The entries below contain a line with "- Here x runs" and a line with "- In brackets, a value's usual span". Retype exactly everything from the first down to the second, both included, and nothing else.
-- -- --
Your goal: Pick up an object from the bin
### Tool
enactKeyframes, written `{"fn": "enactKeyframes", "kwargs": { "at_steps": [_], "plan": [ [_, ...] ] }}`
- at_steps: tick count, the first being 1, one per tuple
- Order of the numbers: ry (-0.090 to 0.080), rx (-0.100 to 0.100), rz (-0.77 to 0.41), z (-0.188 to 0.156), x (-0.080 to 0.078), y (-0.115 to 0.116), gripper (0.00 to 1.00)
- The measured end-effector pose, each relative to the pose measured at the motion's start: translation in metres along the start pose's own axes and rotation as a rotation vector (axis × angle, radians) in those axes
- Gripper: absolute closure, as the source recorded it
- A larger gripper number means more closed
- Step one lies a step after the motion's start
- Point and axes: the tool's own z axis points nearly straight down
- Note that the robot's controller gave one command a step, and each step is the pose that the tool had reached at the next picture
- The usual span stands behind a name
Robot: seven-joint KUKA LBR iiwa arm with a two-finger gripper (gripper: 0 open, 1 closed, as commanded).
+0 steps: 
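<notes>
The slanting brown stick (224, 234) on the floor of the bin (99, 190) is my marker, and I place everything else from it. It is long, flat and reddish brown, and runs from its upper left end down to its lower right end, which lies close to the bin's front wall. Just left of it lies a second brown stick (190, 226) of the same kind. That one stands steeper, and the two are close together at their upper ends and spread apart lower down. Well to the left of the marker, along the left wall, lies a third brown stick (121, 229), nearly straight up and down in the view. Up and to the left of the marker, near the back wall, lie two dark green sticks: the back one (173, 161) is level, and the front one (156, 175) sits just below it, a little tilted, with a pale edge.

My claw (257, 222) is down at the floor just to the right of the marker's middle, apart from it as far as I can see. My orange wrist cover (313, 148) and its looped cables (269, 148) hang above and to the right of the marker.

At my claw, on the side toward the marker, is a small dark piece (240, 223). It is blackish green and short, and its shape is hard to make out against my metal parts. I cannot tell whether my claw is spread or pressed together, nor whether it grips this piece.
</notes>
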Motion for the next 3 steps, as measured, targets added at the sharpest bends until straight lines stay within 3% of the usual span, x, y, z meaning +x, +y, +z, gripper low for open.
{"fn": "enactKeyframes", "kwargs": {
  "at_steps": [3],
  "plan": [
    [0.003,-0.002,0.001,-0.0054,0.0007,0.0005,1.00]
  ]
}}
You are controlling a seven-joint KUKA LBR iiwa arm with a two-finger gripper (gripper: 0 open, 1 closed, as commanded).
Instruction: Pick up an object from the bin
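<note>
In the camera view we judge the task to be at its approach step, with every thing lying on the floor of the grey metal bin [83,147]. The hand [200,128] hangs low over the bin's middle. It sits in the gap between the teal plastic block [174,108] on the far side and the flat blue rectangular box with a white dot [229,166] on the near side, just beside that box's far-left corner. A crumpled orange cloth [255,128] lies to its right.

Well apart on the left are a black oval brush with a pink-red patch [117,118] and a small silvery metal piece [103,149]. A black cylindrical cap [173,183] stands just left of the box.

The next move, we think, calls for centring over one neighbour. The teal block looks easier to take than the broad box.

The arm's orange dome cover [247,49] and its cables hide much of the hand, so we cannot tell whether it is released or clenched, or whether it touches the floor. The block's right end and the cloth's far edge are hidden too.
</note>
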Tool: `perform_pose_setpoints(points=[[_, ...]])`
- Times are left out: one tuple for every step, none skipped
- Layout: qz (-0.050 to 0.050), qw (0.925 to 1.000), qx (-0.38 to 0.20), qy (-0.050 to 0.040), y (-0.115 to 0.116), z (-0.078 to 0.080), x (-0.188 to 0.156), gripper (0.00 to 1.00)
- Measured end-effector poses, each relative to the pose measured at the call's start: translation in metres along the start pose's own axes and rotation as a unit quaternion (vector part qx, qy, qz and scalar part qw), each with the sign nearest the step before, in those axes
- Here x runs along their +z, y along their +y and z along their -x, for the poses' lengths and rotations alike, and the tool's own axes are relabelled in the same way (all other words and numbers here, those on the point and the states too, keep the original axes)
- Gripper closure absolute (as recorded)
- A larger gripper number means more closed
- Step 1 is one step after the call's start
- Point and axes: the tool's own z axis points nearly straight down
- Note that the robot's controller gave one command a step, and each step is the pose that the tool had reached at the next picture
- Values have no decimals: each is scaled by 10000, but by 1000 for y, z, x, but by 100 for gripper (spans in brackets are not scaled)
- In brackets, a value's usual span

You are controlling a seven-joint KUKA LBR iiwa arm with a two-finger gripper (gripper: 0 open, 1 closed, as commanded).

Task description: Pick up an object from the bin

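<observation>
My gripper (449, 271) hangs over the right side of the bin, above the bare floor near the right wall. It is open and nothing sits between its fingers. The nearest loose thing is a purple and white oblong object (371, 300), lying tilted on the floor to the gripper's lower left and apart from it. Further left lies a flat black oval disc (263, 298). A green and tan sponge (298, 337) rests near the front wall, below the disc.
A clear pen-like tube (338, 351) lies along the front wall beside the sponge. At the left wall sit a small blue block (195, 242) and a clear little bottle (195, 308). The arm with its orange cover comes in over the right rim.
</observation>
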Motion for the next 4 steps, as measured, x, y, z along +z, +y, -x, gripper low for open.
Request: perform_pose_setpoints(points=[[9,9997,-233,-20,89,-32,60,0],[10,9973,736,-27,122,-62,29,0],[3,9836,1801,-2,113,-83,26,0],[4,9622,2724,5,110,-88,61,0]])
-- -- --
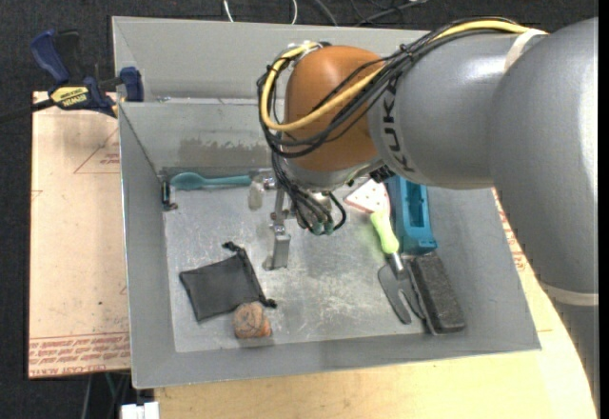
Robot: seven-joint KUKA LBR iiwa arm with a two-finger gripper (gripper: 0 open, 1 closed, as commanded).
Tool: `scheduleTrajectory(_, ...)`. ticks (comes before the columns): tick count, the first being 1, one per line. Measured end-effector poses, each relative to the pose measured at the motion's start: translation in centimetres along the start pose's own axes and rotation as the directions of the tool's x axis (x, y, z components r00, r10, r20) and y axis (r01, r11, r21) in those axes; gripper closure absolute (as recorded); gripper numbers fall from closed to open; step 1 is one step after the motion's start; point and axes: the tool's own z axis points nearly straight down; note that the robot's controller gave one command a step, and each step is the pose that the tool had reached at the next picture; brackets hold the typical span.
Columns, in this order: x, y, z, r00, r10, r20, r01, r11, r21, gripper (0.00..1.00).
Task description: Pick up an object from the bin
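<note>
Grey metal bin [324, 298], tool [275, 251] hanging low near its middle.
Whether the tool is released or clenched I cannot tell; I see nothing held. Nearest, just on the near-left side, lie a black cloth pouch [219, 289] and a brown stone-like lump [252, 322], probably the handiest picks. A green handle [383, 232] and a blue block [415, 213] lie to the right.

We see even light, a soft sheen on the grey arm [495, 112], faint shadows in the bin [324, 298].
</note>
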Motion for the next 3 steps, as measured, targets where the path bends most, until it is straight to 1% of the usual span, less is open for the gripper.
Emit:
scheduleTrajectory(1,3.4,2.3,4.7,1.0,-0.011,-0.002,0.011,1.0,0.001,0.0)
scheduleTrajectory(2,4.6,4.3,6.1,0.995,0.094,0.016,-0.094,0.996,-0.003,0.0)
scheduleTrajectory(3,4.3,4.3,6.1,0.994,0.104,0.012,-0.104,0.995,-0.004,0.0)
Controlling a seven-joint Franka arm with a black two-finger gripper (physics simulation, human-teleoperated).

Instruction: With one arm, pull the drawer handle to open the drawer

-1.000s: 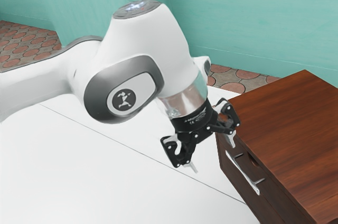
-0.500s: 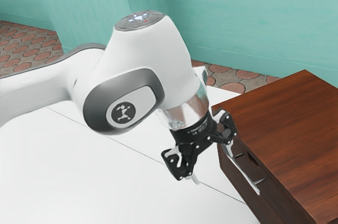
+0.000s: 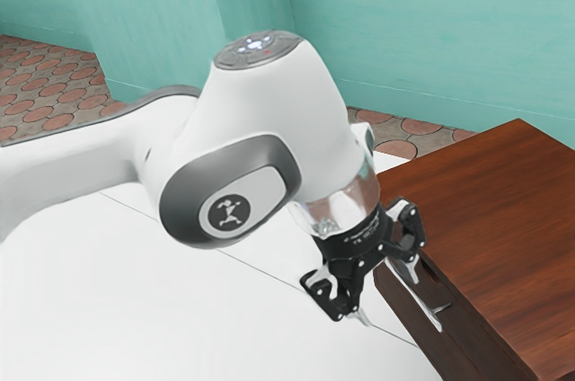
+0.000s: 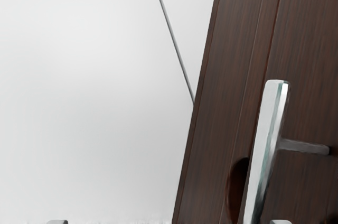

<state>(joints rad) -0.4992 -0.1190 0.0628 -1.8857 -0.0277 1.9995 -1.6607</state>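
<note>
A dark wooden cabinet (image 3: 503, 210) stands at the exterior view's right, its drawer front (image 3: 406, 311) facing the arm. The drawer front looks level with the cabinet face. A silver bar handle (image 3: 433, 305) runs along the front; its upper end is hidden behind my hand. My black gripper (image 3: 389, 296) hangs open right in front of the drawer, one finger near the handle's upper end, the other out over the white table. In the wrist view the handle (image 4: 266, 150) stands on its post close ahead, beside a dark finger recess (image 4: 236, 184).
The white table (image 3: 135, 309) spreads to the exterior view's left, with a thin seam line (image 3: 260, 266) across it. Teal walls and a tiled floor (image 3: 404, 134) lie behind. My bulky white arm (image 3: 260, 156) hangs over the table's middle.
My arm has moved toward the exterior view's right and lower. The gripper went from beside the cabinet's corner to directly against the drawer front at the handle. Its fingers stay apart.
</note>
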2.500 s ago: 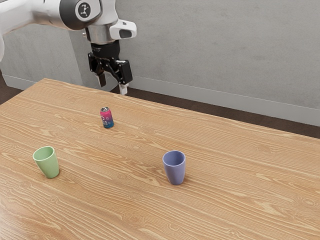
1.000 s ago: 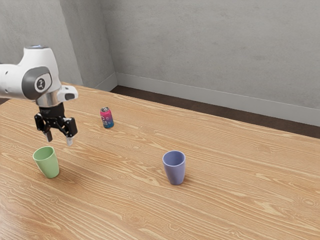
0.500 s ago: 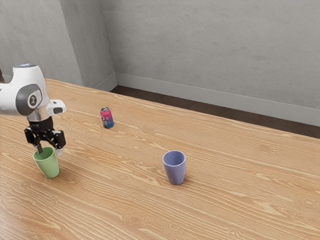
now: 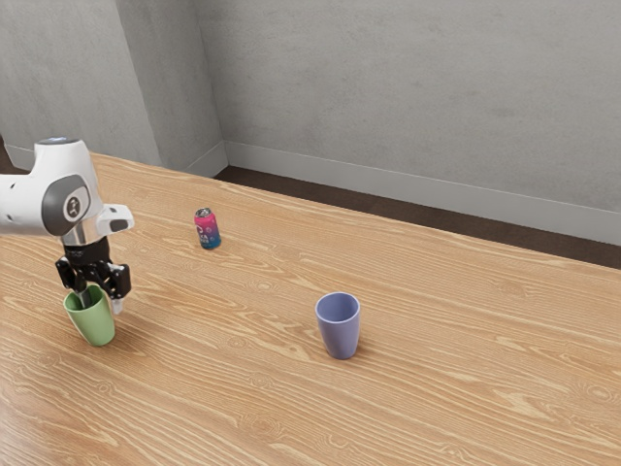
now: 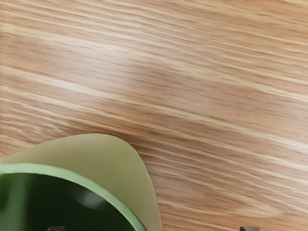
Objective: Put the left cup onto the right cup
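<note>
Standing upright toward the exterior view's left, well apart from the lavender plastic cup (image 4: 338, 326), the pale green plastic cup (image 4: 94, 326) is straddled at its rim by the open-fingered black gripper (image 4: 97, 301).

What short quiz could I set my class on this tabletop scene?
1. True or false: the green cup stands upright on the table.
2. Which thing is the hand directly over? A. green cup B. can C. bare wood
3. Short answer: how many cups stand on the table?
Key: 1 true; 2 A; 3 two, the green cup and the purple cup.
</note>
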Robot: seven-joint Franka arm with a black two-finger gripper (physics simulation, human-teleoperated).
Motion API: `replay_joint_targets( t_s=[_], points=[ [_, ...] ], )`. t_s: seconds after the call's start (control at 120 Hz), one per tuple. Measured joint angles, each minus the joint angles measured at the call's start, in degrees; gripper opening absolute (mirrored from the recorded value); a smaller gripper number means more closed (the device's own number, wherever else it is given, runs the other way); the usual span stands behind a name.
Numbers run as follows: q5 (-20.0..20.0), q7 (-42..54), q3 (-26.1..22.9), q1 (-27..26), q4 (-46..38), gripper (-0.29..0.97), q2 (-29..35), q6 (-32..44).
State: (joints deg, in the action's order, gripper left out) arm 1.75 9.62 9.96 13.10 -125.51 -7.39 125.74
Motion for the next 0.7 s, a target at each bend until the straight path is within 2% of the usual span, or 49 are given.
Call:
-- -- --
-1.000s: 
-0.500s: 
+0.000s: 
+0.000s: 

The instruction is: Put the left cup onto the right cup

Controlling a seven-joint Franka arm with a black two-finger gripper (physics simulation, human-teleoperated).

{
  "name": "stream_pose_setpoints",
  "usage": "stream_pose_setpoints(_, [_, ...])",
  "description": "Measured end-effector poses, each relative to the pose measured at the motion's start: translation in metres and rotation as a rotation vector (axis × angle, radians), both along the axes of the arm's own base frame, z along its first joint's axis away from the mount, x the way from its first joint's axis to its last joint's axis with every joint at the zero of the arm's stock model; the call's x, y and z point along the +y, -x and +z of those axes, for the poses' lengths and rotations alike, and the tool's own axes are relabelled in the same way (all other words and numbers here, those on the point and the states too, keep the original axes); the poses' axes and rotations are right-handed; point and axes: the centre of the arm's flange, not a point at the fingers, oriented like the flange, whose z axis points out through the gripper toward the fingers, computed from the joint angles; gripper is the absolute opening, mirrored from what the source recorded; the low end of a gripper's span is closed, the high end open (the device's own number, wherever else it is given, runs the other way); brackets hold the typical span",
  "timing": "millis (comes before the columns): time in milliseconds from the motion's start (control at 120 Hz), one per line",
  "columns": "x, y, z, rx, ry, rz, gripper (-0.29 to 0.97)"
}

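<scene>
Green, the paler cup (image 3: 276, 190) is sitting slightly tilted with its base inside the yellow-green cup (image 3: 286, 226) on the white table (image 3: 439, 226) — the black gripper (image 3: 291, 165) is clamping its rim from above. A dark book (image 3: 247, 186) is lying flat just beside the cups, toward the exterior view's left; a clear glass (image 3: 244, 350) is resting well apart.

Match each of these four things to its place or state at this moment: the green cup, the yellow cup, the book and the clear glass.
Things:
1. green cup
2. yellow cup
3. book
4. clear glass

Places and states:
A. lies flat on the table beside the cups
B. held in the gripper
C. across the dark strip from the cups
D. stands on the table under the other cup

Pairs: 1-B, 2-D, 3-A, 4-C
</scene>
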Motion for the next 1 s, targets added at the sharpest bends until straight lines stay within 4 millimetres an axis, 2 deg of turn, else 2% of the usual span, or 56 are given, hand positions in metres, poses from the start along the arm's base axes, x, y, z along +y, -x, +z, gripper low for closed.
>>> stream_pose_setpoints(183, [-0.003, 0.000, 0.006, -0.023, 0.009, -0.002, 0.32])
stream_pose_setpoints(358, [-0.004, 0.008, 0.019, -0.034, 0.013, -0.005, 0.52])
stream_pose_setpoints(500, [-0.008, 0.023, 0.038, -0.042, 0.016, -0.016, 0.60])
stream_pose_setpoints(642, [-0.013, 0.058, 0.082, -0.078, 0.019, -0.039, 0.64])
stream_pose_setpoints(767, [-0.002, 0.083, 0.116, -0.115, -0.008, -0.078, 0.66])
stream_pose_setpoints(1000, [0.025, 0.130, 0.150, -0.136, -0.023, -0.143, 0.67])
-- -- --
## YOUR SOLUTION
- Here x runs along their +z, y along their +y and z along their -x, for the poses' lengths and rotations alike, and the tool's own axes are relabelled in the same way (all other words and numbers here, those on the point and the states too, keep the original axes)
- Gripper closure absolute (as recorded)
- A larger gripper number means more closed
- Step 1 is one step after the call's start
- Point and axes: the tool's own z axis points nearly straight down
- Note that the robot's controller gave one command a step, and each step is the pose that the tool had reached at the next picture
- Values have no decimals: each is scaled by 10000, but by 1000 for y, z, x, but by 100 for gripper (spans in brackets are not scaled)
- In brackets, a value's usual span

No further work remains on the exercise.